#2 Phillips Exeter元校長の日本公演
<土曜日のブログに続きます>
アメリカの大学入試について、Phillips Exeter Academyのもと校長、Thomas E. Hassan氏による日本での講演について再度、要点を整理したいと思います。
アメリカの難関大学に合格するための要素:
・優良な学業成績
・SATでの高得点
・(留学生の場合は)TOEFLの高得点
・学業外での顕著な実績(スポーツ、音楽、芸術など)
・十分な社会性(誠実さ、協調性、思いやりの心)
優良な成績についてボーディングスクールを例にとり考えてみます。成績評価の基準がボーディングスクールでは、公開されています。定期試験の結果、宿題の出来栄え、授業への参加度、努力度など評価の配分も決められています。すなわち、純然たる絶対評価なのです。誰でも基準を達成できれば、最高成績のAを取ることができます。ボーディングスクールのみならず、欧米の教育においては、相対評価というのは決して一般的ではありません。

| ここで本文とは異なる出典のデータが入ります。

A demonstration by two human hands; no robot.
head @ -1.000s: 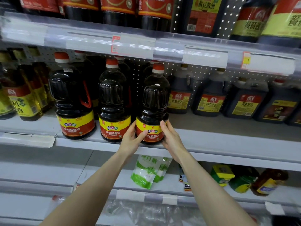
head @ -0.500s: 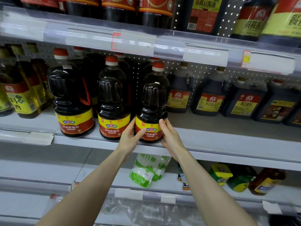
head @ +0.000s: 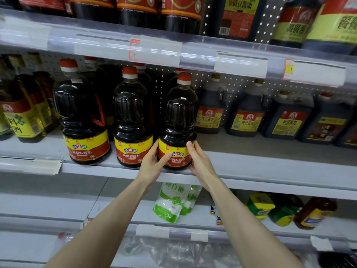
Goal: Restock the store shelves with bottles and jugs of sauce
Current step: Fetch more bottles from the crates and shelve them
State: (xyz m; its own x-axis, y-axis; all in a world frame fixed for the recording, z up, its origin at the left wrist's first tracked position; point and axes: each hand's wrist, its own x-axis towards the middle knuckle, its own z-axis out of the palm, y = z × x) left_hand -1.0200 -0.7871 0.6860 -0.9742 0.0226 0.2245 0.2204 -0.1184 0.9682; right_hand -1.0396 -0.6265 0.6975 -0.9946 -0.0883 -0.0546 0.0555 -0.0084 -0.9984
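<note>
The left hand (head: pixel 151 164) at 8 o'clock and the right hand (head: pixel 201 164) at 4 o'clock hold the dark plastic sauce jug with a red cap (head: pixel 178 120), fingers (head: pixel 191 150) curled round its yellow-and-red label. The jug stands upright at the front edge of the grey metal shelf (head: pixel 270 168), with two matching jugs (head: pixel 133 120) at its 9 o'clock.

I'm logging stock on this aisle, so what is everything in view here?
Red-capped sauce bottles: three in front, more behind; dark, yellow-red labels; middle shelf.
Yellow bottles: several, yellow liquid; middle shelf, far left.
Square jugs: at least four, dark, red-yellow labels; middle shelf, right.
Upper bottles: several, dark, red labels; top shelf.
Bags: two, green-white; lower shelf.
Green packs: two or so, green-yellow; lower shelf, right.
Lying bottle: one, amber; lower shelf, far right.
Left hand, right hand: both grip the base of the rightmost front bottle.
</note>
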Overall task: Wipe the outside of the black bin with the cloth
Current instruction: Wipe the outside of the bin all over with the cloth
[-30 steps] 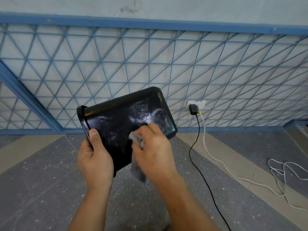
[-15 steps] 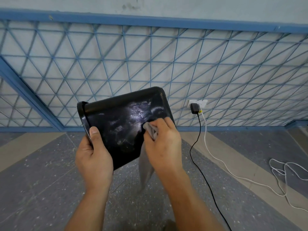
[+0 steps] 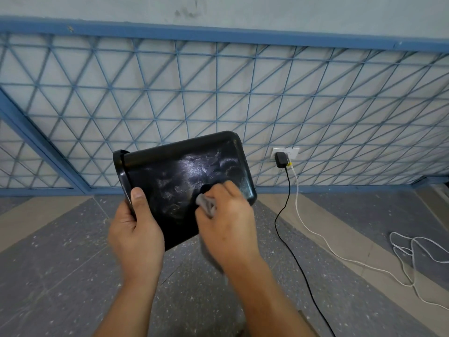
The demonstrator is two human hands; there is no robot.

アメリカでの中等教育の評価基準では、Bが平均的な成績の中心で、Cは日本でいうところの2ではないかと思います。DおよびFは問題外の成績といえます。
もちろん成績評価はそれぞれの学校でそれぞれの教科を担当する先生が決めるものですから、その学校の学習レベルによってAという評価でも相当なばらつきがあります。それを客観的に評価するためにSATという英語、数学、作文の知識と技能を問う試験があります。
この試験が日本の大学入試におけるセンター試験と異なる点は、誰でも何回でもSATは受けることができて、自分のベストスコアを出願先に提出できることです。1年に1度だけではないのです。
今までに何度かブログでご紹介しましたが、アメリカのボーディングスクールでは驚くほどにSAT対策がなされません。日本の難関高校が受験対策に多くの時間を割くのと好対照であると思います。
SATという試験は、ある一定の知識があれば誰でも高得点を獲得することができます。ですから、ボーディングスクールで毎日、多岐にわたる分野で多くの文献や資料などを読まされていて、また、書かされている生徒たちは、SAT専用の勉強をしなくても、既存の知識や技術で高得点を獲得できてしまうのです。
優良な成績もSATでの高得点もアメリカの難関大学に出願する生徒たちにとっては、特別に難しいことではないということが言えると思います。